Несколько минут спустя появились Бовуар и Лакост, и Гамаш показал им новые предметы на сцене.
– Брайан подтверждает, что прежде их здесь не было, – сказал Гамаш. – Их определенно не было, когда я заезжал сюда на прошлой неделе.
– Где он? – спросил Бовуар, раскрывая свой криминалистический саквояж и надевая перчатки.
– Пошел вниз, в артистическую. Хочет побыть один.
Гамаш рассказал им, где была снята фотография.
– Брюссель, – проговорил Бовуар, прерывая осмотр книг. – Где убили Булла. Но когда его убили?
– Точных данных у нас нет, – ответил Гамаш.
– Антуанетта, вероятно, держала вещи дядюшки в подвале, а в последние несколько дней перевезла их сюда, – сказала Лакост. – Из чего вытекает, что она знала о связи дядюшки с Джеральдом Буллом и пушкой. Иначе зачем еще прятать вещи? Зачем привозить их в театр?
– Да, я согласен: чтобы их не было в доме, – сказал Бовуар. – Но почему только недавно? Что ее заставило? Она не стала увозить вещи, когда унаследовала дом. Не стала их увозить, когда убили Лорана. Что вынудило ее увезти их теперь?
– Пушка, – ответил Гамаш.
– Но пушку нашли, когда убили Лорана, – сказала Лакост. И тут ее осенило. – Правда, никто не знал, что мы нашли. И только три дня спустя люди узнали про это творение Джеральда Булла.
Гамаш кивнул:
– Я думаю, что Антуанетта, узнав, запаниковала. Она, вероятно, поняла, что нашли пушку ее дядюшки, из-за которой и убили Лорана.
– Она испугалась, что станет следующей, – сказал Бовуар. – Если убийца узнает про ее дядю и его связь с Буллом.

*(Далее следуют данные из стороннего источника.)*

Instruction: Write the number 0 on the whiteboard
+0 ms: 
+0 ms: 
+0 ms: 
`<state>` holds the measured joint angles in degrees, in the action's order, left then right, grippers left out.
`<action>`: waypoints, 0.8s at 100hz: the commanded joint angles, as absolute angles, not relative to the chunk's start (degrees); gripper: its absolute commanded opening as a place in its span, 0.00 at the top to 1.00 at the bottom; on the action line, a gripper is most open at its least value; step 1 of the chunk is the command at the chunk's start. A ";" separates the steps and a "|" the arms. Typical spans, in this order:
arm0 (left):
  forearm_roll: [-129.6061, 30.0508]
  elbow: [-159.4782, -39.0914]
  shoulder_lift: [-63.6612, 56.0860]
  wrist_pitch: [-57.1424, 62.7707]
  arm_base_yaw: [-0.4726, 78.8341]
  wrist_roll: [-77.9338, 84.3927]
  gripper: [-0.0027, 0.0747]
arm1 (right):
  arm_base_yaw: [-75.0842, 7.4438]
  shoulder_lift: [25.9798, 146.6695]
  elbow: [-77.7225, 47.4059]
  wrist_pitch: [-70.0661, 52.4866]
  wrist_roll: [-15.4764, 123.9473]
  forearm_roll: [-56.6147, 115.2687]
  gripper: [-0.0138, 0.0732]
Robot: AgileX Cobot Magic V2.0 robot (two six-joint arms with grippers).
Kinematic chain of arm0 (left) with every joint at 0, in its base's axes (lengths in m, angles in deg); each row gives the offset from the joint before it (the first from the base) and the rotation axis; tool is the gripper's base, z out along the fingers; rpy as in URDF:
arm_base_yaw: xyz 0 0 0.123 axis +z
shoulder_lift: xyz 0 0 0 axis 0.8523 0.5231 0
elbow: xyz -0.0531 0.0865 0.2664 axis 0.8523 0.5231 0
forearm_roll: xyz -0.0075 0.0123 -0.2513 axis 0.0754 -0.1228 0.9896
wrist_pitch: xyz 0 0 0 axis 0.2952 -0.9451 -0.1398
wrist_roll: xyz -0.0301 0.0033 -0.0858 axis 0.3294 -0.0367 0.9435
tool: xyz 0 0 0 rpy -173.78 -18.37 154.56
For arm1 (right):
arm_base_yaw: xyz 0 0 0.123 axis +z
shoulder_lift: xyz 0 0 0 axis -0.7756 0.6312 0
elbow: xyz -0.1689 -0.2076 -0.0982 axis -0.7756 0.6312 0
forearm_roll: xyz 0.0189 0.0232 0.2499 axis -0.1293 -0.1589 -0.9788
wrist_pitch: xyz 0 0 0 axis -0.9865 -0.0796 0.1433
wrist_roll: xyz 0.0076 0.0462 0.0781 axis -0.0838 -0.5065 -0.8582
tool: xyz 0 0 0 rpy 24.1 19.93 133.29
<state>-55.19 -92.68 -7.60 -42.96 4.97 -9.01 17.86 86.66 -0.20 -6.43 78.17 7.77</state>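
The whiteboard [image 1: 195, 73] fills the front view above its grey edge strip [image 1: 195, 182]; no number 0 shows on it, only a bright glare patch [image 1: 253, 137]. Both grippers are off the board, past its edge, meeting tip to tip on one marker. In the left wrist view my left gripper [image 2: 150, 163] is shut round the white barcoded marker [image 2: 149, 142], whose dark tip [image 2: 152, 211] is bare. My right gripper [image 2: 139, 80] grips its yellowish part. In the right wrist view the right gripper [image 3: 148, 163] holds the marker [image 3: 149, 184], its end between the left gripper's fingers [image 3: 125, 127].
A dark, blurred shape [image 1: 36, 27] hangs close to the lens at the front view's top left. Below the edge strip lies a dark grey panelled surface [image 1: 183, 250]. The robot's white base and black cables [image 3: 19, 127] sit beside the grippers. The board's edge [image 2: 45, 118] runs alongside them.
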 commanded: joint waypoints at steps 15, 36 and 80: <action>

– И она не ошиблась, – подхватила Лакост. – Но к тому времени, когда она спрятала вещи, было уже поздно.
– А значит, – сказал Гамаш, – дядя что-то рассказывал ей про свою работу.
– Вероятно, предупредил ее, – предположила Лакост.

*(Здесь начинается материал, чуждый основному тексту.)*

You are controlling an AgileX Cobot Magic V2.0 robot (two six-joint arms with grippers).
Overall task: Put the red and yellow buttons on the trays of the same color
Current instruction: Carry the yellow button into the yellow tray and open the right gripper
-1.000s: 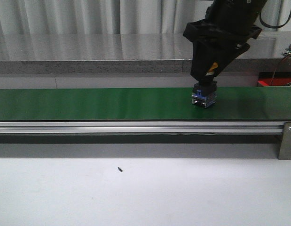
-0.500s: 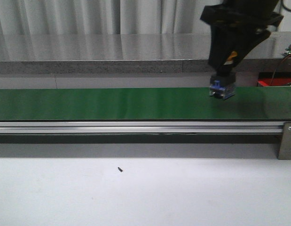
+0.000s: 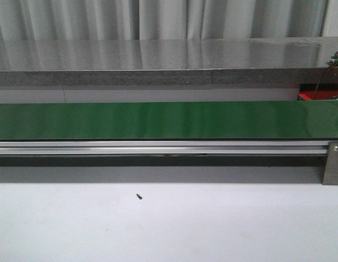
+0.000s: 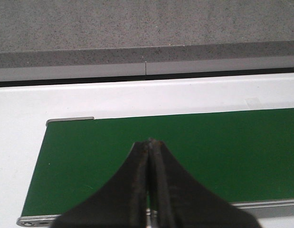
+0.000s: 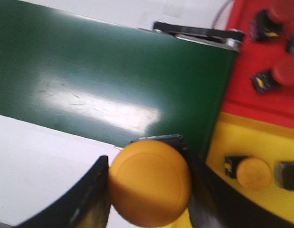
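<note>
Right arm has left the front view, its right gripper (image 5: pixel 149 190) pinching a yellow button (image 5: pixel 149 183), nearing the yellow tray (image 5: pixel 232 142); buttons already sitting on both trays. Left gripper (image 4: pixel 150 147) pressed together, idling over the green belt (image 4: pixel 222 152).

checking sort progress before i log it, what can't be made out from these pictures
- Full button count: the red tray and yellow tray are cut off by the right wrist view's edge.
- Held yellow button: its body is hidden behind its own cap.
- Front view: both arms are out of frame; only a sliver of red tray shows.
</note>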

– Но откуда убийца узнал про доктора Кутюра? И о том, что его племянница живет в его доме? – спросил Бовуар.
– Их совместную фотографию, снятую в Брюсселе, опубликовали в некрологе. Вероятно, фотографию предоставила сама Антуанетта, не понимая, что за ней кроется, – сказал Гамаш. – Однако человек, ищущий чертежи, сразу же понял бы, что к чему.
– Но доктор Кутюр умер много лет спустя после убийства Джеральда Булла, – напомнила Изабель. – Неужели такое старье еще кого-то интересовало?
– Если на нем можно сколотить состояние? – ухмыльнулся Бовуар. – Даже профессор Розенблатт признал, что есть люди, которые готовы искать мифическое суперорудие. Мне непонятно вот что. После того как Лоран нашел пушку и его убили, чтобы он не болтал, почему убийца ждал целую неделю, прежде чем убить Антуанетту и перевернуть вверх дном ее дом в поисках чертежей? Если убийца знал, что ее дядюшка – создатель суперорудия, то почему сразу же не занялся поиском?
Гамаш набрал полную грудь воздуха, задержал дыхание и выдохнул.
Бовуар задал интересный вопрос. Какое-то объяснение такому поведению было. И возможно, ответ…
– А что, если мы имеем дело с разными людьми? – сказал Гамаш. – Кто-то убил Лорана, а кто-то другой, узнав о находке, заявился поискать чертежи. Они знали, что Гийом Кутюр – дядюшка Антуанетты, и если у кого и могли быть чертежи, то у него.
– Они? – переспросила Лакост. – Вы думаете о Мэри Фрейзер и Шоне Делорме?